### Work order
After reading the listing below, copy it out exactly.
━━━━━━━━━━━━━━━━━━━━━━━━━━━━━━
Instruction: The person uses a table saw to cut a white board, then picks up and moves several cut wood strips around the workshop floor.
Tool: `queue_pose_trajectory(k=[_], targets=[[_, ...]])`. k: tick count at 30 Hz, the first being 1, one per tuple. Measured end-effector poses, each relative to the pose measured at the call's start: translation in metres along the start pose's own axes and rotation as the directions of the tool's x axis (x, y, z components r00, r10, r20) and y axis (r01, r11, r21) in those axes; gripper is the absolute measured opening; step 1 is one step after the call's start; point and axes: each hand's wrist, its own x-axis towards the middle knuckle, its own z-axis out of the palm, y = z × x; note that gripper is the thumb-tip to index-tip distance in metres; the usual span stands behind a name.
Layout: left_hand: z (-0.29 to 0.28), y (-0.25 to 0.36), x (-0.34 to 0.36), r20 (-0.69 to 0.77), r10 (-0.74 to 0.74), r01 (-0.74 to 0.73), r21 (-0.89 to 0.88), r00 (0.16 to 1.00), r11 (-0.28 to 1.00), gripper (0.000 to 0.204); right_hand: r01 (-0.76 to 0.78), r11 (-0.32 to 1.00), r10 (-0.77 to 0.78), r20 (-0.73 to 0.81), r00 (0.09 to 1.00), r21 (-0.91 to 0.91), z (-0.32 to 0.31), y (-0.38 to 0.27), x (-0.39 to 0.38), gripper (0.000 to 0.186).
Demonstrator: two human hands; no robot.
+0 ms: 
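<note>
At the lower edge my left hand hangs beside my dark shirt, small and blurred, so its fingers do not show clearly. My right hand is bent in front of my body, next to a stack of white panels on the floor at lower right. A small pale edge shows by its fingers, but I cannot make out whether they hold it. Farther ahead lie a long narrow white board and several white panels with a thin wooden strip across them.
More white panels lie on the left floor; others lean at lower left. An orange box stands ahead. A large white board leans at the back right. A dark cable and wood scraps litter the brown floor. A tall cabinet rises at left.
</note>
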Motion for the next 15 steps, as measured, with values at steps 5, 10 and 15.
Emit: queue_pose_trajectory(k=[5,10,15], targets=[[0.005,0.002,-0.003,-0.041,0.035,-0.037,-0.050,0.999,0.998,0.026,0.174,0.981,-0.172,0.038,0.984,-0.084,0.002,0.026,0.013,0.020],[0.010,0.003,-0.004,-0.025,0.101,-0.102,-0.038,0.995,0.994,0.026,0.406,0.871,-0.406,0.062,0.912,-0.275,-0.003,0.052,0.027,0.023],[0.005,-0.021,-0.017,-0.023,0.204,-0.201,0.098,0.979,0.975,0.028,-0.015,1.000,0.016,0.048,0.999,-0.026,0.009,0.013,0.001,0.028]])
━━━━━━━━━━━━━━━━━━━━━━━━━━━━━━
### Written solution
Instruction: The person uses a table saw to cut a white board, then picks up and moves several cut wood strips around the workshop floor.
Tool: `queue_pose_trajectory(k=[_], targets=[[_, ...]])`. k: tick count at 30 Hz, the first being 1, one per tuple. Measured end-effector poses, each relative to the pose measured at the call's start: translation in metres along the start pose's own axes and rotation as the directions of the tool's x axis (x, y, z components r00, r10, r20) and y axis (r01, r11, r21) in those axes; gripper is the absolute measured opening; step 1 is one step after the call's start; point and axes: each hand's wrist, its own x-axis towards the middle knuckle, its own z-axis out of the palm, y = z × x; note that gripper is the thumb-tip to index-tip distance in metres; the usual span stands behind a name.
Layout: left_hand: z (-0.29 to 0.28), y (-0.25 to 0.36), x (-0.34 to 0.36), r20 (-0.69 to 0.77), r10 (-0.74 to 0.74), r01 (-0.74 to 0.73), r21 (-0.89 to 0.88), r00 (0.16 to 1.00), r11 (-0.28 to 1.00), gripper (0.000 to 0.204); right_hand: r01 (-0.76 to 0.78), r11 (-0.32 to 1.00), r10 (-0.77 to 0.78), r20 (-0.73 to 0.81), r00 (0.09 to 1.00), r21 (-0.91 to 0.91), z (-0.32 to 0.31), y (-0.38 to 0.27), x (-0.39 to 0.38), gripper (0.000 to 0.186).
Demonstrator: two human hands; no robot.
+0 ms: 
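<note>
At the lower edge my left hand hangs beside my dark shirt, small and blurred, so its fingers do not show clearly. My right hand is bent in front of my body, next to a stack of white panels on the floor at lower right. A small pale edge shows by its fingers, but I cannot make out whether they hold it. Farther ahead lie a long narrow white board and several white panels with a thin wooden strip across them.
More white panels lie on the left floor; others lean at lower left. An orange box stands ahead. A large white board leans at the back right. A dark cable and wood scraps litter the brown floor. A tall cabinet rises at left.
</note>
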Motion for the next 15 steps, as measured, with values at steps 5, 10 and 15.
Emit: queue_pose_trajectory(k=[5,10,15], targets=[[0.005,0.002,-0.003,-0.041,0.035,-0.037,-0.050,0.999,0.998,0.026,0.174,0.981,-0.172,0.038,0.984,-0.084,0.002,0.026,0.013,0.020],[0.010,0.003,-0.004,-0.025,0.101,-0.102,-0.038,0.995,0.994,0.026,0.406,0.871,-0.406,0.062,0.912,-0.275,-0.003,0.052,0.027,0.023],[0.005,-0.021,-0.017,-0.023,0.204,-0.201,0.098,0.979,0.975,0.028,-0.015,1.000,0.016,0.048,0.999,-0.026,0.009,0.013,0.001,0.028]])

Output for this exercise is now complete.